There seems to be a vicious circle in medical education. The initial costs of studying medicine are so high that they prompt doctors to try to recoup this investment later in practice. This has led to unnecessary tests, malpractices, and unethical behaviour.
This definitely exists but I think it is bigger than just the cost of education. We have many doctors in Nepal who have studied on scholarship. Proportionally, there might be fewer of them, but they are out there and a number of them too seem to be motivated by making money. And there are doctors who have spent much out of their own pocket and yet, are some of the most responsible doctors. So more than the cost of education, it is that we don’t have a proper protocol in place to control malpractices. We need guidelines, rules, and regulations, and laws to prevent such profit-seeking behaviour.
Do you think this also has to do with the societal perception of doctors, where parents still seem to believe that being a doctor is the highest professional achievement?

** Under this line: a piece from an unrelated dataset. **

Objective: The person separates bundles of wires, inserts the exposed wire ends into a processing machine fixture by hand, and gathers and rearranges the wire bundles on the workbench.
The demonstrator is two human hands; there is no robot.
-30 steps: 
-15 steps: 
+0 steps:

Yes, exactly. But it is not just parents who are guilty of this. Medical schools are also to blame, as they teach their students that they are the cream of society, that they are more talented and more brilliant than the rest. This is part of what I mean by social accountability. Doctors are also a part of society, just like any other profession. Everyone must fulfil their responsibility. Different jobs require different skills and competencies. There should be no hierarchy of which profession is higher and which one is lower. But even within the medical profession, cardiologists and neurologists are valued more than say, a dermatologist. But for a patient of a skin disease, the dermatologist matters most. This kind of paradigm has continued since very long and it is also the responsibility of medical schools to change this perception. But our debates on medical education have not addressed these issues; we have had a very narrow discussion.